In the comments, the OP shared a potential counterexample, which was brought up in a recent MSE post on August 25th 2022 that remains unanswered. In this "counterexample", the underlying potential/loss/objective/cost function is: $$ G(x,y) = \frac{1}{2} x^2 y^2 - x - y \;. $$ As noted in the post, based on numerical evidence, it looks like the forward Euler solution is bounded, but the exact solution seems unbounded. These numerical observations can be validated (or refuted) using a standard stability analysis of the continuous/discrete dynamics outlined below.

First, note that the exact gradient dynamics has only one fixed point at $(1,1)$. The eigenvalues of the Hessian evaluated at this fixed point $\nabla^2 G(1,1)$ are $3$ and $-1$ with corresponding eigenvectors $(1,1)$ and $(-1,1)$, therefore the fixed point is linearly unstable, and more precisely the instability is in the antidiagonal direction.

To determine the nonlinear stability of the fixed point in the anti diagonal direction, consider the Lyapunov function $$ \mathcal{V}(x,y) = (x-y)^2 \;, $$ which measures the distance to the diagonal in the $xy$-plane. A direct computation shows that $$ \mathcal{L} V(x,y) = 2 x y \mathcal{V}(x,y) \;, $$ where $\mathcal{L}$ is the differential operator of the exact gradient dynamics. This shows that the distance from the diagonal is non-decreasing if $x$ and $y$ have the same sign, and in particular, increasing in a neighborhood of the fixed point $(1,1)$, until either \begin{align*} &y = 1/x^2 \implies \dot{y}=0 ~~\text{and}~~ \dot{x}>0 ~~ \text{or} \\ & x=1/y^2 \implies \dot{x}=0 ~~ \text{and} ~~ \dot{y}>0 \;. \end{align*} In other words, the exact dynamics becomes (nonlinearly) unstable due to the gravity-like terms in $G(x,y)$, but this instability is weak (non-exponential).

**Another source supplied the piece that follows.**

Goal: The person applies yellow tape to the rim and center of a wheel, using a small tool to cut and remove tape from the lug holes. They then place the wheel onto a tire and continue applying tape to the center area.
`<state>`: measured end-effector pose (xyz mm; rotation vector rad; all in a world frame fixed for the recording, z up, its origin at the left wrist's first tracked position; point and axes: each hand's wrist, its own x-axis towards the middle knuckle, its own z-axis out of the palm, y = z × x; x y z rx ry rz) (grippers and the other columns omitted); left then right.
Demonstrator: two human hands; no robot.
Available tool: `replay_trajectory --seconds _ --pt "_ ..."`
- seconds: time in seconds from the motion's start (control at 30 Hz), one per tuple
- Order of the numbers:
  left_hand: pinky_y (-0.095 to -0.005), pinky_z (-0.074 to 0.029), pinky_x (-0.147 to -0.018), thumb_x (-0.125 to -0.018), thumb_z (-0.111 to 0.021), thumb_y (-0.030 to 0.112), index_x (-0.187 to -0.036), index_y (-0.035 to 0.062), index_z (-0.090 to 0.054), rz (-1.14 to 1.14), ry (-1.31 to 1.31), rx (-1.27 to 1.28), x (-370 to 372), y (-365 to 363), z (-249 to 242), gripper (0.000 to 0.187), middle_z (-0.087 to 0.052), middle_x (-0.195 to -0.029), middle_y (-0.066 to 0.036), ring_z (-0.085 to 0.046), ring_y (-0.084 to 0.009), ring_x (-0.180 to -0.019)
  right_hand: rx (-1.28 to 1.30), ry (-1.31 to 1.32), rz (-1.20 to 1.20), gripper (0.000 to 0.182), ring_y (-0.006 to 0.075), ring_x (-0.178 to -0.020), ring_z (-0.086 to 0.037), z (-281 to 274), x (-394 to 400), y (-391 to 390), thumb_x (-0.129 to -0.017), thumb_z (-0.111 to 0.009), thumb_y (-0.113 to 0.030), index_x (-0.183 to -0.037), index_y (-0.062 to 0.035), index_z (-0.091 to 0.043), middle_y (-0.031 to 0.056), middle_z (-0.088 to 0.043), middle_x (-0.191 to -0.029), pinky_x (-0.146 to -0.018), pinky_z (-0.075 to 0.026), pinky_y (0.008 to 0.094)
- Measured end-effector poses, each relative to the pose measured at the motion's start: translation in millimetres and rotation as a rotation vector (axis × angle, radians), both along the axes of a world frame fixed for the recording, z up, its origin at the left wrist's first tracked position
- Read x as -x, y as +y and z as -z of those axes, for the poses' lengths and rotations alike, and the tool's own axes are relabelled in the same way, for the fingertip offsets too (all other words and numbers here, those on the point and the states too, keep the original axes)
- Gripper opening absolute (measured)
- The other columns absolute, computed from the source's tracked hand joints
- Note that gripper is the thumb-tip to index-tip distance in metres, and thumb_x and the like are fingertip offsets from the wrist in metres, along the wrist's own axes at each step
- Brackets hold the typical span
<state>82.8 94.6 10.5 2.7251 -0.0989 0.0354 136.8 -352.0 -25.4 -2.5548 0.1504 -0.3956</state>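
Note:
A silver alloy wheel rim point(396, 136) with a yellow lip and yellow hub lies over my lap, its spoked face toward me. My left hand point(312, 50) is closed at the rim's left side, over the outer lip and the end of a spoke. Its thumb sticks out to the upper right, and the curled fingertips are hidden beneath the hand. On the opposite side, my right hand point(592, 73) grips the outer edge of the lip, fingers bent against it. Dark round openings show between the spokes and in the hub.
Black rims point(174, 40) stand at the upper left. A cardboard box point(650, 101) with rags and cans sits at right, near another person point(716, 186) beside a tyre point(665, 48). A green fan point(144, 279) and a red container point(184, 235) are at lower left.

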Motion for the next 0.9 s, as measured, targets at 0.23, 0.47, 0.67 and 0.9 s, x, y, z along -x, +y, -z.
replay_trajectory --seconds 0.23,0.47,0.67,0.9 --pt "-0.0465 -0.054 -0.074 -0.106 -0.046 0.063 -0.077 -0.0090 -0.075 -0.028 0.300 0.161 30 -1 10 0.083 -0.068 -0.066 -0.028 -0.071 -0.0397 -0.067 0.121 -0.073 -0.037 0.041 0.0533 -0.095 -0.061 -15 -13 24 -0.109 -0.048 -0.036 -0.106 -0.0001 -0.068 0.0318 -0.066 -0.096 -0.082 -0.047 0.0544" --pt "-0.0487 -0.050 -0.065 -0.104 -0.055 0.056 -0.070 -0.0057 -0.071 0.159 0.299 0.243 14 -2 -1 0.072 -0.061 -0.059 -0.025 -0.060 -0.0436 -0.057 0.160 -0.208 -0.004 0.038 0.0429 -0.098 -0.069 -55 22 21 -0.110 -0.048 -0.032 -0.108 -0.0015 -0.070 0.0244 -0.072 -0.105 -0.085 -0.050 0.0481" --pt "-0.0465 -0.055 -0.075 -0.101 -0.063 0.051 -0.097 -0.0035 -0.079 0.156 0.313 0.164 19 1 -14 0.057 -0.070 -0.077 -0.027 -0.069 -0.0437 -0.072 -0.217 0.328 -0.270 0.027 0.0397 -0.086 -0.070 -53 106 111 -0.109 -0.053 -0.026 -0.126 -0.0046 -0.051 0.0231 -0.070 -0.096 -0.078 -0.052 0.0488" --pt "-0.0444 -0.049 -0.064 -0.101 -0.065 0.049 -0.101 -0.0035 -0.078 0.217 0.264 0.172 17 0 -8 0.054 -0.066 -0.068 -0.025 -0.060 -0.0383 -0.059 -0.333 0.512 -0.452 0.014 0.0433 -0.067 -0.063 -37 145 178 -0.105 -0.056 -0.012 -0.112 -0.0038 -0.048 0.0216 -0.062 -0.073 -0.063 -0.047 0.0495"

On the other hand, the situation is a bit different along the forward Euler solution. The fixed point is still unstable with eigenvalues of the linearized (discrete) dynamics being $1-3 \epsilon$ and $1+\epsilon$ with the same eigenvectors. To assess the nonlinear stability in the anti diagonal direction, we use the same Lyapunov function $$ \mathcal{V}(x_{n+1},y_{n+1}) = (1+\epsilon x_n y_n) \mathcal{V}(x_n, y_n) $$ Thus, the distance to the diagonal is increasing in the region $$ \{ x, y : |1 + \epsilon x y | > 1 \} $$ which includes the region where $ x y >0$ but also $x y < -2 /\epsilon$. At a fixed step size, for small time interval the Euler solution essentially behaves like the exact solution, but for larger time intervals instead of asymptoting to one of the following trajectories \begin{align*} &y = 1/x^2 \implies \dot{y}=0 ~~\text{and}~~ \dot{x}>0 ~~ \text{or} \\ & x=1/y^2 \implies \dot{x}=0 ~~ \text{and} ~~ \dot{y}>0 \;, \end{align*} it can catastrophically lose stability and blow up because the component that is small can change sign and the dynamics in that component becomes unstable, and in turn, the dynamics in the other component grows without bound.

This is borne out numerically. Here is a a trajectory of forward Euler at $\epsilon = 1/6$ in the $xy$-plane over the time interval $[0,10]$ initiated at $(1.6,1.5)$. The size of the dots increase with time. At first, the Euler solution is essentially following the continuous dynamics and everything looks fine. However, note that when the $y$-component becomes small, and because forward Euler does not continuously update the gradient, the $y$-component can change sign, which leads to an unexpected/dramatic/artificial instability.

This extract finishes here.